(L)-Ephedrine

CAS RN: 299-42-3

Health Effects

0.2.1 SUMMARY OF EXPOSURE
  • A) USES: Oral sympathomimetics are used as decongestants, weight loss agents, bronchodilators, anabolic bodybuilding agents, aphrodisiacs, mood stimulants, and to stay awake.
  • B) PHARMACOLOGY: Clinical effect is achieved by direct binding at beta and alpha-adrenergic receptors or by indirectly causing an increase of norepinephrine or dopamine (catecholamines) at the neural junction.
  • C) TOXICOLOGY: Direct receptor binding or catecholamine increase leads to a hyperadrenergic physiologic state.
  • D) EPIDEMIOLOGY: Toxicity is common due to the large number of agents with sympathomimetic activity. Severe poisoning is uncommon.
  • E) WITH THERAPEUTIC USE
    • 1) ADVERSE EFFECTS: Adverse effects from oral sympathomimetics are common. The most common effects are hypertension, palpitations, nausea, and restlessness.
  • F) WITH POISONING/EXPOSURE
    • 1) MILD TO MODERATE TOXICITY: Most patients will experience tachycardia, hypertension, mydriasis, insomnia, headache, and agitation.
    • 2) SEVERE TOXICITY: Large overdoses and severe toxicity may lead to seizures, hallucinations, agitated delirium, and tachydysrhythmias including supraventricular tachycardia and ventricular tachycardia. Vasospasm can lead to myocardial ischemia or focal cerebrovascular deficits. Severe hypertension may also result in intracranial hemorrhage or renal insufficiency. Reflex bradycardia due to significant hypertension is possible. Prolonged agitation can lead to rhabdomyolysis and hyperthermia. 1,3 DIMETHYLAMYLAMINE: Cerebral hemorrhage has been reported in several cases of recreational use of 1,3-dimethylethylamine (DMAA). CLENBUTEROL: The beta-2 agonists (clenbuterol) can cause significant electrolyte abnormalities including hypokalemia.
0.2.3 VITAL SIGNS
  • A) Hypertension may occur, accompanied by tachycardia may occur.
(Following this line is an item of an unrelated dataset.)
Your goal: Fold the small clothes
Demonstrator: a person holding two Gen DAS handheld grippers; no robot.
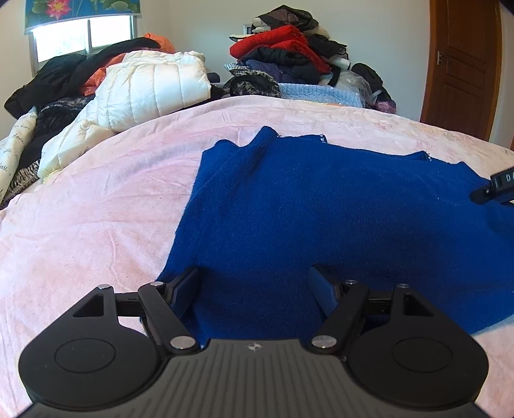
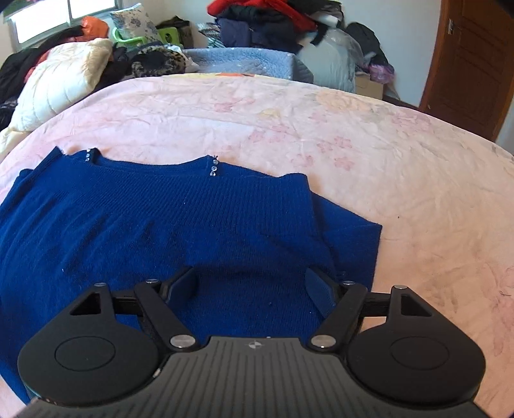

  • B) Bradycardia has been reported following overdoses of phenylpropanolamine and as a late presentation following norepinephrine depletion.
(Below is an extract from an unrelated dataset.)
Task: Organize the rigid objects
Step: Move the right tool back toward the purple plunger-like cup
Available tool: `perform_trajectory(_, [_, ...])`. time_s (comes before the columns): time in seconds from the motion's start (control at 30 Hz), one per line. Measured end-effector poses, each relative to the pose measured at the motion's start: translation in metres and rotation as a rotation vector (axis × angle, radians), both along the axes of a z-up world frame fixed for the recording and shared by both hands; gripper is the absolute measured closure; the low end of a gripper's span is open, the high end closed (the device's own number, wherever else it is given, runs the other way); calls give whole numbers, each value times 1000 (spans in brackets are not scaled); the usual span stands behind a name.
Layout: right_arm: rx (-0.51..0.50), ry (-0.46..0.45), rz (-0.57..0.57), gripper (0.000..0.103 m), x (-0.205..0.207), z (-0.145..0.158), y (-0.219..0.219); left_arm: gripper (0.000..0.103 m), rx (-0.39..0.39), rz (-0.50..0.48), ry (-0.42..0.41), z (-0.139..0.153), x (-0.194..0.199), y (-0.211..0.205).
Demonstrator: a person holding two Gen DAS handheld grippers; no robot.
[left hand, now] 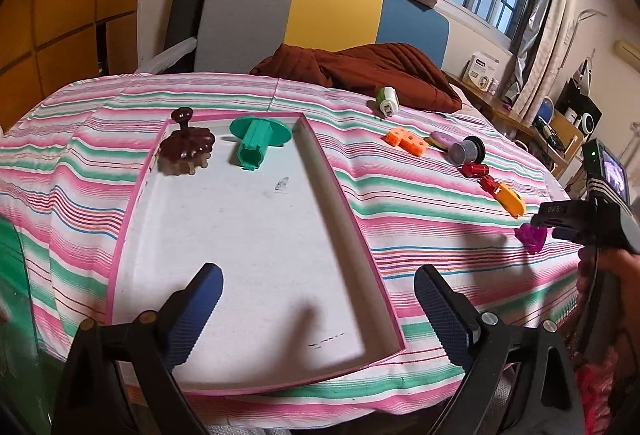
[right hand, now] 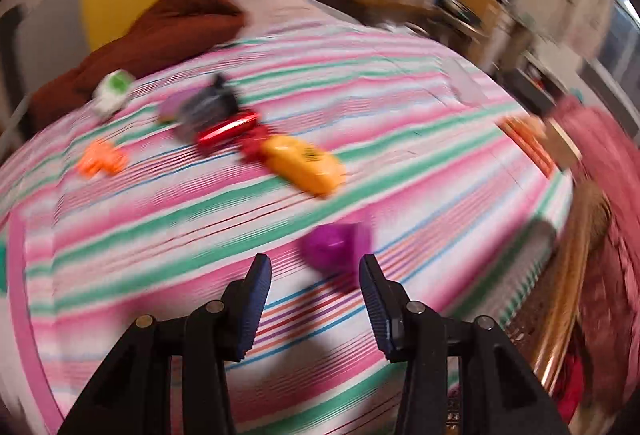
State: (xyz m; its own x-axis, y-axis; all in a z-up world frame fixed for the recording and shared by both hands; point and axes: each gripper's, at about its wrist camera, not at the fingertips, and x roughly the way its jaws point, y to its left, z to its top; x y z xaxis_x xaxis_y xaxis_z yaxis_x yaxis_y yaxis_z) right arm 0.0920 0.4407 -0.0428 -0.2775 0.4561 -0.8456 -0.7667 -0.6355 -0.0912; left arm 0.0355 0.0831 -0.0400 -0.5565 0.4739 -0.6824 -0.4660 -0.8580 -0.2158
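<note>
Right gripper (right hand: 316, 299): we note jaws partly open, empty; magenta toy (right hand: 334, 245) just ahead, nearer the right finger. Off-centre closing risks knocking it away. Left gripper (left hand: 316, 311): jaws wide, empty, above the pink-rimmed tray (left hand: 340, 187).

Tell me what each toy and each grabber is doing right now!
Left gripper: open, empty, over the tray.
Right gripper: open, empty, near the purple toy.
Purple toy: on the striped sheet, not held.
Pink-rimmed tray: holds two toys.
Brown toy: upright in tray.
Green toy: lying in tray.
Orange-yellow toy: lying on sheet.
</note>
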Motion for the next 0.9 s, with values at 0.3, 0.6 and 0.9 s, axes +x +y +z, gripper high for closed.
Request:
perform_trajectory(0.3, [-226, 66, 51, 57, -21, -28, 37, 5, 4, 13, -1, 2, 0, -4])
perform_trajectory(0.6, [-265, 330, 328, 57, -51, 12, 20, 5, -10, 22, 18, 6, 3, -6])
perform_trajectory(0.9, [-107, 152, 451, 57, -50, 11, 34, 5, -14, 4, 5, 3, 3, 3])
  • C) Increased temperature may occur.
0.2.5 CARDIOVASCULAR
  • A) WITH POISONING/EXPOSURE
    • 1) Cardiac dysrhythmias, tachycardia, precordial pain, and increased blood pressure may occur. Bradycardia may occur as a late presentation following profound depletion of norepinephrine.
    • 2) Hypertensive crisis, cerebral hemorrhage, and myocardial ischemia and infarction may develop following acute ingestion of pseudoephedrine, PPA, phenylephrine, amphetamine, dexamphetamine, and methamphetamine.
0.2.6 RESPIRATORY
  • A) Sympathomimetics may cause hyperventilation. Bronchodilation may occur. Pulmonary edema may occur in massive overdoses.
0.2.7 NEUROLOGIC
  • A) Anxiety, nervousness, insomnia, muscle tremor, headache, seizures, altered mental status and cerebral hemorrhage and ischemia may be noted.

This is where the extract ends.